Even the Fed itself sees rates approaching only 2% in 2016 — and that is likely to be pushed back to 2017 or possibly even 2018 because of the factors listed above.

The Fed continues to find reasons to keep rates low. Whether it is current inflation, long-run inflation, unemployment or labor slack, our economy is not ready for increasing rates, according to Fed Chair Janet Yellen and the rest of her posse.

The bottom line is that the United States simply cannot afford for rates to rise significantly. Not only does this mean the hunt for yield is still on in equity markets, but for traditional income assets as well — such as Treasurys, CDs or money market accounts.

Junk bonds are fetching a yield of less than 6%. While that sounds attractive, remember this is junk-rated debt and tends to be extremely volatile, as demonstrated by the recent selloff.

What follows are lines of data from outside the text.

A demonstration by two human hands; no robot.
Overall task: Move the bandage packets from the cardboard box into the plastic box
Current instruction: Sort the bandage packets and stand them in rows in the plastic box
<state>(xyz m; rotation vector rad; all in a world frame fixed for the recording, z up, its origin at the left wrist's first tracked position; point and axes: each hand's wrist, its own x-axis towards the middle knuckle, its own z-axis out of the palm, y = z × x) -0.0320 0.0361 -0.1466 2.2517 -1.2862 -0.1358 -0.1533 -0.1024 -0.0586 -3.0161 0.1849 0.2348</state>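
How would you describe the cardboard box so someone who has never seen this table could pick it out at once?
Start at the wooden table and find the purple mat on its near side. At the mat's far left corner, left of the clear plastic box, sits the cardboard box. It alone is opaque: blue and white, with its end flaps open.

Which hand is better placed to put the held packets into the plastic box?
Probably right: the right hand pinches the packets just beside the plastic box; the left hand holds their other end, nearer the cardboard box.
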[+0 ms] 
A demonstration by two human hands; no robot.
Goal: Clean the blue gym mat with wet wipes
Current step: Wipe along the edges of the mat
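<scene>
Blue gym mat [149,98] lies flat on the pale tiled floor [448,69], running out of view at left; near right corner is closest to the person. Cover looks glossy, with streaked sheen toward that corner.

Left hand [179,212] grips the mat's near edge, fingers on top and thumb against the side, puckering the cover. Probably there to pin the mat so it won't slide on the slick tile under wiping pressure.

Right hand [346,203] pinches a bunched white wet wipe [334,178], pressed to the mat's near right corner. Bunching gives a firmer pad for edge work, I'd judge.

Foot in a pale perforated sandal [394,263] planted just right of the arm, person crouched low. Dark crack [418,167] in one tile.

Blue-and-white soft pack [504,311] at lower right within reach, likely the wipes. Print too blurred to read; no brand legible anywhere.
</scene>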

The 10-year Treasury Note is currently yielding 2.4%, but this too is vulnerable, like junk bonds, to the upcoming rise in interest rates and investors overreacting — failing to realize that as rates rise, the price of bonds and Treasury Notes declines, reducing your overall gains.

Most of your banking products, money market accounts and CDs are paying next to nothing, leaving you with few traditional places to collect income.  But we recently came across a product that is outpacing the national average money market account yield by more than ninefold.
A Yield That’s Over Nine Times the National Average

Trying to find just one good, decent yielding money market account can be challenging. Virtually every institution has reduced the yield to almost zero — the national average is just 0.11%. But that’s exactly why EverBank designed its unique Yield Pledge® Money Market Account. For first-time accountholders, this account has a first-year annual percentage yield (APY) that is roughly nine times the national average for balances up to $50,000.

EverBank understands that yield will continue to play an important role for income seekers and that the opportunities out there are extremely limited — especially in these standard accounts that most institutions have reduced to a near-zero yield.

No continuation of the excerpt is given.